The problem is a small group of career bureaucrats holed up in the Old Executive Office Building who turned security reviews into quicksand to ensnare President Trump’s team, said Sean M. Bigley, a federal security clearance lawyer who represents several senior administration officials caught up in the process.
“The security clearance process is being weaponized by anti-Trump bureaucrats who are using it as a tool to not only thwart the president’s agenda but to prevent him from installing appointees who will execute it,” Mr. Bigley told The Washington Times.
His account of obstruction and stalling tactics bolsters White House Chief of Staff John F. Kelly’s criticism of the security office and further illuminates recent incidents involving security clearances that have embarrassed Mr. Trump, including a downgrade of top-secret clearance for senior adviser and son-in-law Jared Kushner.

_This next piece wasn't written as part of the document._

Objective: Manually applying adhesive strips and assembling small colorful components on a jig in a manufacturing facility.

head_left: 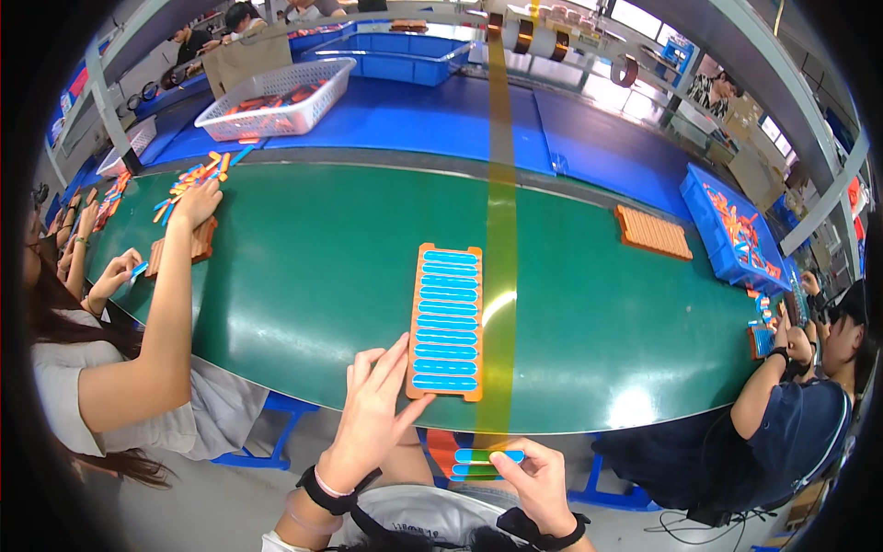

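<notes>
The left hand (372,405) is lying open, fingers spread, touching the near-left corner of the orange tray (445,322) of blue strips sitting on the green worktop (303,276). The right hand (533,478) is gripping a few blue strips (483,462) below the worktop's edge.

- The left hand (368,414) is bare, and its wrist carries a thin pale pink band with a black strap just below the band.
- The right hand (533,478) is bare too, with a black strap around its wrist.
- Between the two straps shows a light grey garment on the torso.
</notes>
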Motion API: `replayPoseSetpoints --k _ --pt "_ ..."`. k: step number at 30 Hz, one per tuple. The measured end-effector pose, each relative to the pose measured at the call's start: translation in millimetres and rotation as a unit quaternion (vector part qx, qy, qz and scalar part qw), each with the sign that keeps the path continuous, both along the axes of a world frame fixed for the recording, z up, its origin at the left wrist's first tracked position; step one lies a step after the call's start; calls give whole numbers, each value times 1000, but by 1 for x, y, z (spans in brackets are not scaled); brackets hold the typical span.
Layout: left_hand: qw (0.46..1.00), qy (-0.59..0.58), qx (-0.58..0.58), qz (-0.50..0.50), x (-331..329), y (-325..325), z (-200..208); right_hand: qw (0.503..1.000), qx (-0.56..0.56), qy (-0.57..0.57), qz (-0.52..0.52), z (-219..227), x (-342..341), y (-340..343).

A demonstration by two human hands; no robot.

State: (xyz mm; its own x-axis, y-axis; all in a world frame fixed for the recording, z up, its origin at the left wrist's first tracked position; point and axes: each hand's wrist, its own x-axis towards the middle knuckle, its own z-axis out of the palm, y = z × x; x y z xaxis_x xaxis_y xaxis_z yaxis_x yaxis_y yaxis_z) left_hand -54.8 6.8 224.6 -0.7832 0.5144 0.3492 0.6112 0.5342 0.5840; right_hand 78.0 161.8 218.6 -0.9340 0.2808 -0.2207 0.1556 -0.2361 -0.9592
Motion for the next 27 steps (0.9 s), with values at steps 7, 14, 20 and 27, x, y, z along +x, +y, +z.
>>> replayPoseSetpoints --k 7,14,20,27 --pt "998 -17 -56 -29 48 11 -2 992 6 -5 -125 20 -7 -11" --pt "995 14 -87 -37 54 22 -5 988 4 -30 -148 6 2 -2" --pt "996 30 -76 -38 49 26 -9 984 11 -53 -170 0 -2 -1" --pt "990 90 -30 -104 32 16 -17 980 -5 -30 -196 2 -6 -1"
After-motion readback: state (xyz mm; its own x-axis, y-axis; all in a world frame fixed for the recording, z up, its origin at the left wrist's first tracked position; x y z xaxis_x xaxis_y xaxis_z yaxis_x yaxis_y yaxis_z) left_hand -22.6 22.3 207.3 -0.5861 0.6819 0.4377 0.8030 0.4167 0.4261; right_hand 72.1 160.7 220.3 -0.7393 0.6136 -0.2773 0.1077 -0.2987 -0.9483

The foot-dragging in the security clearance process is prevalent throughout the administration, including at the Defense Department, but the problem is most visible and startling at the White House, said Mr. Bigley.
The completed FBI background checks routinely get snagged by the office, also known as EOP Security, that is manned by fewer than a dozen career officials. The office has a reputation for bureaucratic inefficiency stretching back several administrations, but it now has adopted an adversarial stance toward Mr. Trump.

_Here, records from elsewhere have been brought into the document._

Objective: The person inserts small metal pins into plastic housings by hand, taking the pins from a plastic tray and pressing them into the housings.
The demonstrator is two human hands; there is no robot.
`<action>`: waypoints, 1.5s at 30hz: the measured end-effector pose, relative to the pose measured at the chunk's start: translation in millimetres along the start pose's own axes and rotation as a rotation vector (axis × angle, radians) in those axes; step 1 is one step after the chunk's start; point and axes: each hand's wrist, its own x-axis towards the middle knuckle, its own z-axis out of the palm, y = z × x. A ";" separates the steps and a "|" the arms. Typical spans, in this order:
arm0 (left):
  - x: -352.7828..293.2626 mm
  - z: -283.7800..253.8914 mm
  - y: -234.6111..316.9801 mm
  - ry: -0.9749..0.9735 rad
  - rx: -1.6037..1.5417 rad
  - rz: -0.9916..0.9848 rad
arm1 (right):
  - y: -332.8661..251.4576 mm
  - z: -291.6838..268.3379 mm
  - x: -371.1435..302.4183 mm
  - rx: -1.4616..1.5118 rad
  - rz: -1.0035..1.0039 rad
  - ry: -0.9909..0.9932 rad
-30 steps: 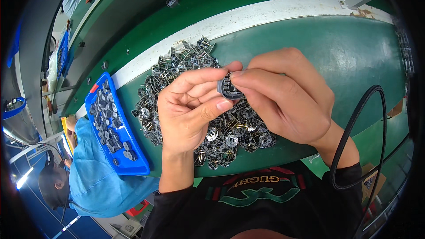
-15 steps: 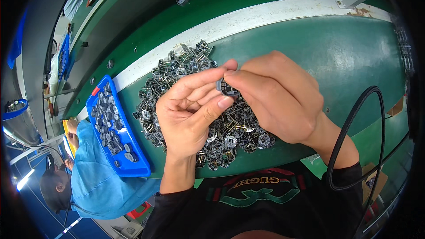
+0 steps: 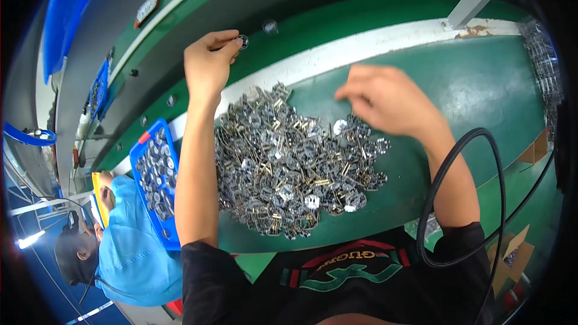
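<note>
Left hand moved beyond rail, pinching disc; right hand near heap, grip unclear.

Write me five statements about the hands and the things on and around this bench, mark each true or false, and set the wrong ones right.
1. The left hand holds a small round part. True.
2. The two hands are touching each other. False: they are well apart, with the right hand near the upper right of the pile of metal-pronged parts.
3. A blue tray stands to the left of the pile. True.
4. The blue tray is empty. False: many grey round pieces lie in it.
5. Nobody else is in view. False: another person in a blue top is at the left.
</note>
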 end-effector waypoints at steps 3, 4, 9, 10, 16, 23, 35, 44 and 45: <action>53.0 11.1 -52.8 0.057 0.173 0.014 | -8.8 -8.2 -6.1 -0.040 0.069 -0.291; 62.9 13.2 -67.2 0.071 0.210 0.034 | -10.1 -9.9 -6.2 -0.026 0.075 -0.331; 70.6 31.0 -67.7 -0.021 0.237 -0.053 | 2.8 -7.3 -12.1 -0.009 0.167 -0.324; 68.2 31.3 -63.1 -0.034 0.240 -0.043 | 1.3 -9.1 -10.2 -0.006 0.178 -0.312; 45.3 67.1 -6.1 -0.093 0.518 0.289 | 11.5 -2.0 0.0 0.146 0.046 0.021; 52.2 91.7 -4.0 -0.217 0.571 0.326 | -4.8 -10.3 2.3 0.334 0.266 0.176; -104.9 32.4 52.0 -0.182 -0.385 0.127 | -11.4 1.8 1.3 0.798 0.163 0.069; -150.9 18.8 32.0 -0.126 -0.947 -0.287 | -53.9 20.6 4.4 0.699 0.111 0.249; -152.3 18.7 28.1 -0.180 -1.022 -0.273 | -57.2 25.0 3.9 0.698 0.113 0.242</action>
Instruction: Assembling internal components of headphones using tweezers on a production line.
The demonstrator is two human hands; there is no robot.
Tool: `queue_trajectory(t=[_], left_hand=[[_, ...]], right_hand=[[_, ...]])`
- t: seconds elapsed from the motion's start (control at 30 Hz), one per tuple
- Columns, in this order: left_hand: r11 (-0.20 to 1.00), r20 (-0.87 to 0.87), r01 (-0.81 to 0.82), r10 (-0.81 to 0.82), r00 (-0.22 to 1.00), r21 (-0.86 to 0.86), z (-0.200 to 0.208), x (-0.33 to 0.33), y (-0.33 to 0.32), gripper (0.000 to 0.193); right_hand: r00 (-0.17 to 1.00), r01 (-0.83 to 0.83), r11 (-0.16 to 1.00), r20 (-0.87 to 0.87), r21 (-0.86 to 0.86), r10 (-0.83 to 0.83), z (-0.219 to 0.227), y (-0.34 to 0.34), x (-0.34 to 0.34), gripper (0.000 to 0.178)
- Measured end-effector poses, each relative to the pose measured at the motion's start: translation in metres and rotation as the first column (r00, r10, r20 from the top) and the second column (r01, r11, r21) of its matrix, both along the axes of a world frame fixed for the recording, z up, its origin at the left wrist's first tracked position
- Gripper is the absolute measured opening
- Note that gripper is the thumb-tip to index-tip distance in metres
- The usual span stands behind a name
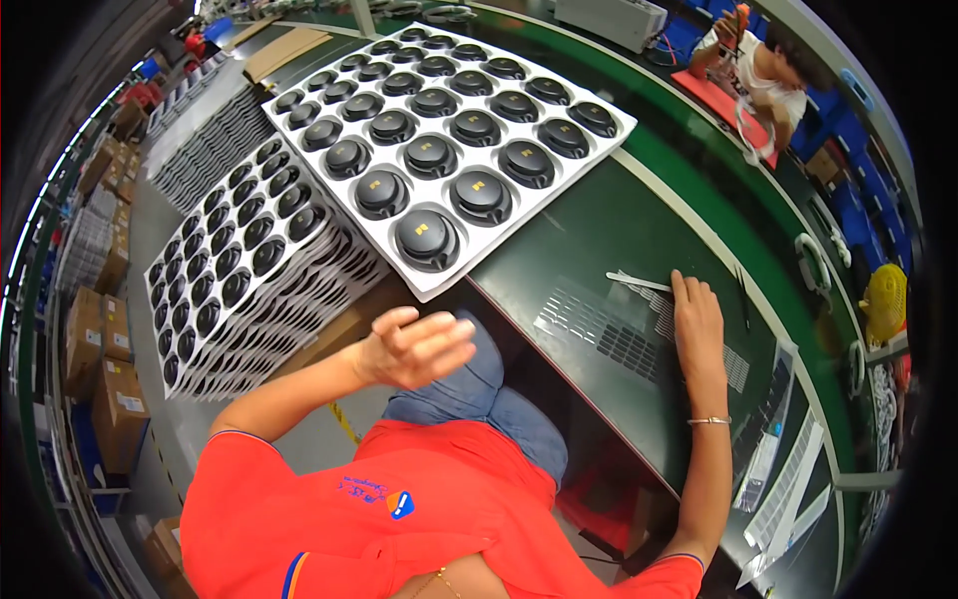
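Note:
My left hand (417, 349) is raised in front of my lap, fingers loosely bent and apart, with nothing visible in it. On the dark green table my right hand (698, 317) lies with its fingers stretched out, over a sheet of small grey stickers (736, 367). Its fingertips are beside the end of a narrow white strip (637, 282). Left of it lies a clear sheet with rows of small dark stickers (629, 351). A white tray (459, 278) of round black devices, many with a small gold mark on top, sits at the table's far left.
A tall stack of similar filled trays (289, 324) stands left of the table. Several sticker sheets (788, 494) lie at the table's right. A green conveyor belt (699, 190) curves along the far side. Across it, another person (763, 85) works at a red mat (723, 105).

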State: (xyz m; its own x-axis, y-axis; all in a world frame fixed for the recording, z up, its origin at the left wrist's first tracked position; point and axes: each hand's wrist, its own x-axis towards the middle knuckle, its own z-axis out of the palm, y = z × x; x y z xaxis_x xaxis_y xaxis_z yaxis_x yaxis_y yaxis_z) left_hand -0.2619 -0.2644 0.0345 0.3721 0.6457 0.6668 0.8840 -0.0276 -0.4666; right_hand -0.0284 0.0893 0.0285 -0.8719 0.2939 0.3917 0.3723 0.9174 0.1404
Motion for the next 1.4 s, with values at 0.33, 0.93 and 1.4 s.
queue_trajectory(t=[0.33, 0.93, 1.4], left_hand=[[0.968, 0.249, 0.243, -0.221, 0.943, -0.059, 0.029, 0.041, 0.071, 0.022], [0.509, 0.715, 0.597, 0.053, 0.697, -0.62, -0.032, 0.032, 0.184, 0.058], [0.654, 0.731, 0.529, 0.055, 0.68, -0.541, -0.013, 0.049, 0.224, 0.043]], right_hand=[[0.977, 0.024, 1.0, 0.212, 0.002, -0.024, -0.009, 0.022, 0.001, 0.019], [0.708, -0.502, -0.127, -0.322, -0.855, -0.629, -0.01, 0.037, 0.022, 0.035], [0.732, -0.484, -0.29, -0.201, -0.826, -0.651, 0.001, 0.004, 0.015, 0.016]])
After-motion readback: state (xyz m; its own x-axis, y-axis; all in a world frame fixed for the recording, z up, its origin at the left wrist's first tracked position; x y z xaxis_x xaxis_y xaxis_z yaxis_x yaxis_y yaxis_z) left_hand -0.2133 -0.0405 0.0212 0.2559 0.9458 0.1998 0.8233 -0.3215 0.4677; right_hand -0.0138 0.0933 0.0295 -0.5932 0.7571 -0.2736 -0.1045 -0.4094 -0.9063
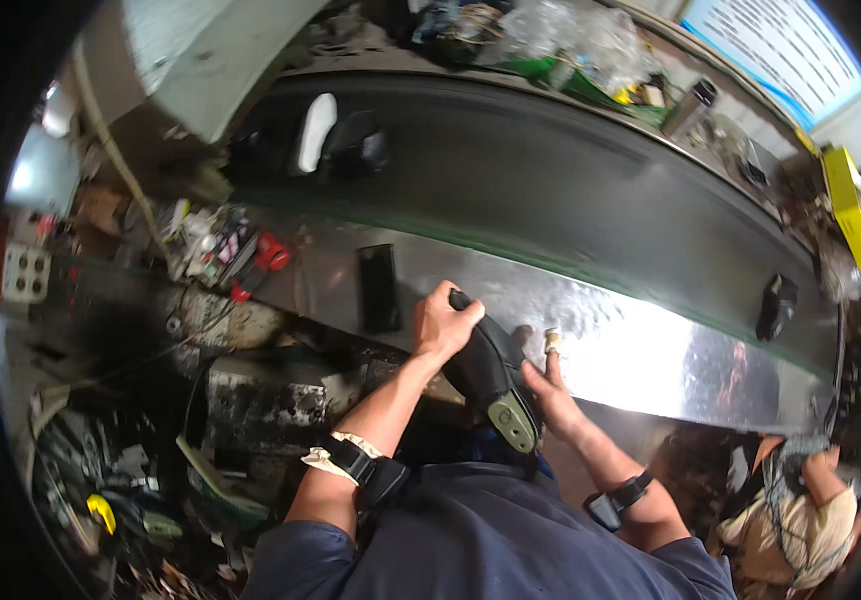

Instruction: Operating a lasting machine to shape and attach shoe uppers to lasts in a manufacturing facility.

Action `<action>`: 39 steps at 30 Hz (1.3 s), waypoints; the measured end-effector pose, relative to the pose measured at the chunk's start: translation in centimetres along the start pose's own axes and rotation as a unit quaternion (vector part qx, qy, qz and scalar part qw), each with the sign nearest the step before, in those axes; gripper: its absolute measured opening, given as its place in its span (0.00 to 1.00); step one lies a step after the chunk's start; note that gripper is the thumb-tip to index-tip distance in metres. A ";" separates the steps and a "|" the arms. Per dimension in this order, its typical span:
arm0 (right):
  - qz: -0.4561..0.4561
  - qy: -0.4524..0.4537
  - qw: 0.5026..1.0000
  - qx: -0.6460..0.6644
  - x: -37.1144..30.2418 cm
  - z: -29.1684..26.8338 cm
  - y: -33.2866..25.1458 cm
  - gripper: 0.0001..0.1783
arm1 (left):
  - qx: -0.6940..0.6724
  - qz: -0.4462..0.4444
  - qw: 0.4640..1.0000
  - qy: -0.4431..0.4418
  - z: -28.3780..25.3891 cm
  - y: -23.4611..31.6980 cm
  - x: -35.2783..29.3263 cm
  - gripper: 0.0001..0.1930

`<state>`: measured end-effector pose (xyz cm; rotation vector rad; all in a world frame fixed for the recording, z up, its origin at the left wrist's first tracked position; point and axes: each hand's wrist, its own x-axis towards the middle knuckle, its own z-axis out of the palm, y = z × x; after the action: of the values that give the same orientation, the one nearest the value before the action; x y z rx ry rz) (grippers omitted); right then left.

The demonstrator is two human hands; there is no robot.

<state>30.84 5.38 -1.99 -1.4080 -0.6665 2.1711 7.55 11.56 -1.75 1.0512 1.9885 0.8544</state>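
Observation:
A black shoe (pixel 485 355) slants across in front of me, toe away from me. An olive-green shoe last (pixel 513 422) shows at its heel end, near my body. My left hand (pixel 442 325) is closed around the toe end. Along the right side of the shoe, my right hand (pixel 555 400) has its thumb against the black surface, while one finger with a pale wrap (pixel 552 340) points away from me. The other right fingers are mostly hidden. A dark phone-like slab (pixel 378 288) lies on the metal ledge (pixel 640 350) left of my left hand.
Beyond the ledge runs a dark conveyor belt (pixel 510 160). On it rest a white sole (pixel 316 133), a black shoe (pixel 355 145) and another dark shoe (pixel 777 306) far right. Clutter (pixel 220 245) fills the left. Another person (pixel 800 520) is at lower right.

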 end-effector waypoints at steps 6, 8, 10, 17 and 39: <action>-0.041 -0.126 0.987 -0.086 -0.3 8.4 -2.9 0.37 | -0.059 0.010 0.990 0.127 -9.3 -1.4 -4.2 0.19; -0.090 -0.130 0.978 -0.134 -1.0 12.9 -1.9 0.32 | -0.074 -0.002 0.979 0.192 -13.6 -3.3 -6.2 0.19; -0.114 -0.159 0.970 -0.141 -1.3 18.5 -0.1 0.29 | -0.077 -0.012 0.961 0.264 -18.6 -5.5 -8.8 0.18; -0.094 -0.322 0.931 -0.146 -5.8 35.0 8.3 0.26 | -0.251 -0.078 0.824 0.502 -36.3 -13.3 -22.7 0.25; 0.070 -0.409 0.907 -0.071 -17.0 60.9 23.2 0.43 | -0.588 0.052 0.657 0.469 -46.7 -26.6 -46.7 0.15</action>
<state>-21.90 -31.91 17.21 -0.5442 -1.0398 2.8712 -22.28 -50.98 14.54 -0.1739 1.3604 2.6079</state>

“There really is a hostility and there seems to be almost an institutional arrogance in lack of willingness to engage,” said Mr. Bigley. “I literally cannot get a phone call returned, and I am representing senior people in the administration who are just asking for basic answers as to why EOP Security is still sitting on their background investigation a year after it has been completed.”
Security clearance problems grabbed headlines in early February when Rob Porter was forced to resign as White House staff secretary after his two ex-wives went public with accusations of spousal abuse.

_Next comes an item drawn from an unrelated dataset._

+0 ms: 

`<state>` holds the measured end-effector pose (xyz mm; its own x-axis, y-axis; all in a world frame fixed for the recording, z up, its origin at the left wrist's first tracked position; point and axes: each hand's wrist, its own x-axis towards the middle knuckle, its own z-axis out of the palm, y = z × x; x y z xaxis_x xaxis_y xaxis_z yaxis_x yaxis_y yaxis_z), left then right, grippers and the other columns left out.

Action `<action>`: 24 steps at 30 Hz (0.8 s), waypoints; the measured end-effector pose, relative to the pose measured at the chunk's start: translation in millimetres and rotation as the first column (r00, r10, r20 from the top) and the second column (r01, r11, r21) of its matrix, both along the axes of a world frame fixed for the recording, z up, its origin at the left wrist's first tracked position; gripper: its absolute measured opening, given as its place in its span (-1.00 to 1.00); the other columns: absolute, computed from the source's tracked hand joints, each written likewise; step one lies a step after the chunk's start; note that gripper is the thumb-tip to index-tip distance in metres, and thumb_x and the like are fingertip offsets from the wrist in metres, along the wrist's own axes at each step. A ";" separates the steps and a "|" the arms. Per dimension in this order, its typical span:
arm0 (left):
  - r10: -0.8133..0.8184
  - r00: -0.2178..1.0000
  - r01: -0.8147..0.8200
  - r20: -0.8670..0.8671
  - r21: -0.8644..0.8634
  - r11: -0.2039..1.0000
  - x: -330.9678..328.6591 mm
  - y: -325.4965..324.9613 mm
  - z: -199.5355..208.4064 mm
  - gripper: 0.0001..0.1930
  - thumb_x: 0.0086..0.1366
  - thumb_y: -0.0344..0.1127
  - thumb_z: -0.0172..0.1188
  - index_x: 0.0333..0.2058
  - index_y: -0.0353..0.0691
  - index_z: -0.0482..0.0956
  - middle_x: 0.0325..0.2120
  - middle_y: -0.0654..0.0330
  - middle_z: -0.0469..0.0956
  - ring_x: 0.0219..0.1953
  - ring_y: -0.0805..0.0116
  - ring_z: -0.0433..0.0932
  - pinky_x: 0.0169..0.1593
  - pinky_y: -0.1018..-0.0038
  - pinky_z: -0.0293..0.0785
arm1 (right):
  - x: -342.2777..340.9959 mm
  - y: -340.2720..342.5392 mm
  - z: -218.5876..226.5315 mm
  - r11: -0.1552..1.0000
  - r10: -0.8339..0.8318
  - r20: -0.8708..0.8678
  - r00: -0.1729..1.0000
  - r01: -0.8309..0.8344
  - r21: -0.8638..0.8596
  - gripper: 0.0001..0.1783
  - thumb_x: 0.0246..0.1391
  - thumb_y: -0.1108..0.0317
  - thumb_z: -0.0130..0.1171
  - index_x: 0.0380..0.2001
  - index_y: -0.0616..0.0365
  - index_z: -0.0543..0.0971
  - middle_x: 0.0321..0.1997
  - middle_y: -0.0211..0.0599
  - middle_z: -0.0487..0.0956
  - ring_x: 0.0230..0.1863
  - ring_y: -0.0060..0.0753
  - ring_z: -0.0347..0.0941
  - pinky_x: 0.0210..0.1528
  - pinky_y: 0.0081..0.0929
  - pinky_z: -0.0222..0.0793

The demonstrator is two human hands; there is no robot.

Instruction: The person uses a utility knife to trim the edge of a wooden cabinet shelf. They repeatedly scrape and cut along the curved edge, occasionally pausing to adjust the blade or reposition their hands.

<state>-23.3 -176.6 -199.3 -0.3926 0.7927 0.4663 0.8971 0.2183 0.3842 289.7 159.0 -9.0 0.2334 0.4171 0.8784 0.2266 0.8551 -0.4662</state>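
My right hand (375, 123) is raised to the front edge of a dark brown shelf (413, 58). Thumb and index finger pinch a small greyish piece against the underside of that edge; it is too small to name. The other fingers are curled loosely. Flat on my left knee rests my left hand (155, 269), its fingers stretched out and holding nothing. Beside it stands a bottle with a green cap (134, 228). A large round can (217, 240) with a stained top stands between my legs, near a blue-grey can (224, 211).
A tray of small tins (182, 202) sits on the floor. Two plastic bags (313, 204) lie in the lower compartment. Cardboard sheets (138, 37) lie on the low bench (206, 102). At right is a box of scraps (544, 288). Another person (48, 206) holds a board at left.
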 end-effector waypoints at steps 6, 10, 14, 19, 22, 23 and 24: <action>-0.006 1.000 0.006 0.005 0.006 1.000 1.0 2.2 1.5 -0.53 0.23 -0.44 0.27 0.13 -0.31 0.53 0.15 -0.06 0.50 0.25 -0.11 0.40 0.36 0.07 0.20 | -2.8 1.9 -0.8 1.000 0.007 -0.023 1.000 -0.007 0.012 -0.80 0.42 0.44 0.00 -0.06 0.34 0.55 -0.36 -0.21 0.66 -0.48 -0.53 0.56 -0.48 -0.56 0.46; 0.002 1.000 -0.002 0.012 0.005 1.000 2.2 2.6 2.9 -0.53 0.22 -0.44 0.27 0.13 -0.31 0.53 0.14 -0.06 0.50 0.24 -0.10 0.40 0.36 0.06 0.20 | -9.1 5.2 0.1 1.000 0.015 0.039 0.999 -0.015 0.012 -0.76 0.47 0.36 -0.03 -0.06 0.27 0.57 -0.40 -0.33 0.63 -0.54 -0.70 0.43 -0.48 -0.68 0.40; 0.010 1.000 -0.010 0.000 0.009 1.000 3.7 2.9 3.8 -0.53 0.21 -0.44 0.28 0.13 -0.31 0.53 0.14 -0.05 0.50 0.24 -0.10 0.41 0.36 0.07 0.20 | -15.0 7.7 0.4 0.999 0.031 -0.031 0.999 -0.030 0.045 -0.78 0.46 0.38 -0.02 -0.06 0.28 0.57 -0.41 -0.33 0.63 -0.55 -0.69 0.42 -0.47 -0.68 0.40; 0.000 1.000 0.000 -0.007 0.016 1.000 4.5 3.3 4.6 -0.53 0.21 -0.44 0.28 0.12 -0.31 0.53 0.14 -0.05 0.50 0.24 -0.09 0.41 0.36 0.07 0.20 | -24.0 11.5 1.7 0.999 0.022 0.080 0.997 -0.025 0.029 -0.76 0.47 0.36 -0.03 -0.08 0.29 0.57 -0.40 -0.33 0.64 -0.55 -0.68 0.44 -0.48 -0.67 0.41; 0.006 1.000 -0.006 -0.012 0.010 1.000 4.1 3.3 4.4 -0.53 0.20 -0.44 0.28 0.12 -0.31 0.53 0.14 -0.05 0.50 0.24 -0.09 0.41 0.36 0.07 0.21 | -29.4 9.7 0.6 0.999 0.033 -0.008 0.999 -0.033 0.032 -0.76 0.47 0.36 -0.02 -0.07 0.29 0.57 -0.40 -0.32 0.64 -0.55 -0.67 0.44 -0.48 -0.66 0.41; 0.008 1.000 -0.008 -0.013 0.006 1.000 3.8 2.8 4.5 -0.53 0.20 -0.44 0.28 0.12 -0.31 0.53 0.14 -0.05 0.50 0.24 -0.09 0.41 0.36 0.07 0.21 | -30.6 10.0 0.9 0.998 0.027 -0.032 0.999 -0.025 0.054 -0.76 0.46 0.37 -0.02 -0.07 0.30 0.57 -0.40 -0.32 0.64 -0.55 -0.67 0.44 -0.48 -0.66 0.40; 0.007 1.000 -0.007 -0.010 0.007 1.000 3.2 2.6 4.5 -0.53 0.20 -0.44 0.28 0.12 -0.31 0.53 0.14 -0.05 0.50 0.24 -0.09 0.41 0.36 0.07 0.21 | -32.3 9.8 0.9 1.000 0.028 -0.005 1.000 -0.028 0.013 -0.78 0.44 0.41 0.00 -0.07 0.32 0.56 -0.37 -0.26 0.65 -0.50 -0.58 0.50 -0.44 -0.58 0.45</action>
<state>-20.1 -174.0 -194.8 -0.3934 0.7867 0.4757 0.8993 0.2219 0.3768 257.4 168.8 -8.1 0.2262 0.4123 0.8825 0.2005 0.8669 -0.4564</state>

Mr. Kelly and other White House officials initially defended Mr. Porter’s character. But public outrage, fueled in part by a photograph of ex-wife Colbie Holderness with a black eye, quickly forced the White House to oust Mr. Porter.
Mr. Kelly acknowledged that the White House mishandled the episode.
But he said he wasn’t told of “red flags” on Mr. Porter’s security clearance until the Daily Mail reported the story on Feb. 6.
The nearly yearlong delay occurred in the personnel security office.
Mr. Porter was one of as many as 40 officials at the White House working with interim security clearance after more than a year because the process was mired.
Decisions on security clearance usually take about six months.
When the FBI background check reveals negative information about a White House official, the personnel security office usually would inform the chief of staff and White House counsel about the “suitability” concern.
White House aide with a “suitability” problem would usually resign.
The FBI delivered the background check to the personnel security office in March 2017.
Security clearance professionals have questioned why the information was not transmitted to Mr. Kelly or White House counsel Donald McGahn.
“The question mark is whether that was communicated to anybody else in the administration,” said Mr. Bigley. “Based on my experience dealing with EOP Security, I think they probably did just sit on this and drop the ball.”
Mr. Kelly targeted the communication breakdown in a memo outlining an overhaul of the security clearance process in the wake of the Porter debacle. He ordered the FBI to hand-deliver background investigation files to the White House counsel, bypassing the personnel security office.
“The FBI official who delivers these files should verbally brief the White House Counsel on any information in those files they deem to be significantly derogatory. The White House Counsel will then deliver the [background investigation] to the Personnel Security Office for adjudication,” Mr. Kelly wrote in the Feb. 16 memo.
The overhaul of the security clearance system, including reining in the number of interim clearances, prompted Mr. Kelly to order the downgrade of Mr. Kushner’s top-secret clearance.
Mr. Kushner still has clearance for access to government secrets although not at the highest level, which would include the president’s daily briefings by intelligence agencies.
• Dave Boyer contributed to this article.